:: WORK REQUEST ::
Below are lines of data; count those containing the word "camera" and write nothing but the number.

:: DATA ::
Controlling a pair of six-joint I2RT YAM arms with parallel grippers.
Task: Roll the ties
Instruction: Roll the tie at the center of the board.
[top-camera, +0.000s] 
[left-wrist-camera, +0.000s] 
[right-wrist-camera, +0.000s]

:: RESULT OF THE TASK ::
3